In 1922, Geng was a child worker in a lead-zinc mine in Shuikoushan, south of Hengyang City in China. 

Geng joined the Communist Youth League of China in Shuikoushan in 1925. In 1926, he led a miners' military campaign and failed. He then organized and led a militia in Liuyang in 1928. In August of the same year, he joined CCP.

Military career

Red Army
In September 1930, his forces merged into the Third Corps of the Red Army's First Army Group and he became the staff of 9th division of Third Corps. In 1933, he became the head of the 4th regiment, 2nd division of the Red First Front Army. On 10 October 1934, he embarked on the Long March as the pioneer of 2nd division and, in the beginning of 1935, seized a critical military fortress at Loushanguan in Guizhou Province. As a result, he was promoted to the chief of staff of the 1st division of Red 1st Front Army after Zunyi Conference. After arrival in northern Shaanxi, he was severely wounded in combat. In 1936, he graduated from the Counter-Japanese Military and Political University and was appointed the chief of staff of the Fourth Corps of the Red Fourth Front Army.  The Fourth Corps had just arrived in northern Shaanxi having been commanded by Zhang Guotao, and Geng took control of the unit.

Sino-Japanese War

After outbreak of Second Sino-Japanese War, he became the chief of staff, deputy head and deputy political commissar in 385 brigade, 129 division of Eighth Route Army. His army occupied East Gansu Province, responsible for the safety of west border of Shaan-Gan-Ning Region. He entered the school of the CCP's central committee. After graduation, he went to Jin-Cha-Ji Region and became a military leader there. He led his army to seize Zhangjiakou in 1945.

Chinese Civil War
In 1946, Geng accompanied Ye Jianying to participate in the Beiping Military Conciliatory Commission, initiated by General George C. Marshall to promote and prevent the outbreak of civil war between the Chinese Communists and Nationalists.  Geng was the vice chief of staff of CCP's delegates. After the conciliation failed, he went back to Jin-Cha-Ji Region and became the chief of staff of the Field Army in the military region. In 1948, he was appointed as the vice commander of the second army group in North China Military Region. He fought in Pingjin Campaign and the capture of Taiyuan.

Political career

After the formation of People's Republic of China, Geng was appointed as the ambassador to Sweden, and minister to Denmark and Finland on 9 May 1950. He was also the ambassador to Pakistan, Myanmar and Albania. He returned to China in 1971, and became the head of CCP's central foreign communication department, in charge of CCP's relations with foreign parties.
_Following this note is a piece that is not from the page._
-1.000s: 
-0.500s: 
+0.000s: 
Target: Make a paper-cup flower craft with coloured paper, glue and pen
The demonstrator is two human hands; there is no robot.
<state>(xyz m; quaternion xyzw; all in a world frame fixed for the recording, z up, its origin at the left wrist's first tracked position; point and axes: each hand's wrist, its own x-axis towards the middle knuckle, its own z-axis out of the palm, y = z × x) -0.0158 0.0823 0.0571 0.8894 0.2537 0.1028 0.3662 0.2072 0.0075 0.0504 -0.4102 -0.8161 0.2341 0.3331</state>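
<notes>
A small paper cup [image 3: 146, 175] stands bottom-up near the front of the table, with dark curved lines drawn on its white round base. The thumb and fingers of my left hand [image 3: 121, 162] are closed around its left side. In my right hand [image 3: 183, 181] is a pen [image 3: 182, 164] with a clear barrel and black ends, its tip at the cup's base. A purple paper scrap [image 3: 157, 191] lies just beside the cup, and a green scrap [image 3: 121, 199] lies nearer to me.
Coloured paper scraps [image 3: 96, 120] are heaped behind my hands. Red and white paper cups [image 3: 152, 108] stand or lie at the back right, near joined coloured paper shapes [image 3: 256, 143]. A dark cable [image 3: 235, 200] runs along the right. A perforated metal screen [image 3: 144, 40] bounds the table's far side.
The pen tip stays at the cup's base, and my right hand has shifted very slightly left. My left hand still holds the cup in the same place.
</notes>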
On 6 October 1976, he was ordered to take control of the broadcast and TV stations in Beijing, during the putsch against Gang of Four.  Subsequently, he supervised the propaganda efforts of the CCP. In 1978, he was appointed as vice-premier of the State Council, in charge of foreign relations, military industry, civil airlines and tourism. In January 1979, he became the secretary-general and member of Standing Committee of CCP's Central Military Commission. 

In 1981, he became the first Minister of National Defense of the People's Republic of China not to have held the rank of Marshal, and the only one never to have received a military rank despite his previous combat experience. He was replaced as Minister of Defence and became state councilor the following year. In 1983, he became vice chairman of the Standing Committee of the National People's Congress, and chairmen of foreign relation committee in PNC. He was also a member of Standing Committee of CCP's senior consultative committee. He was awarded First-Class Red Star Medal. 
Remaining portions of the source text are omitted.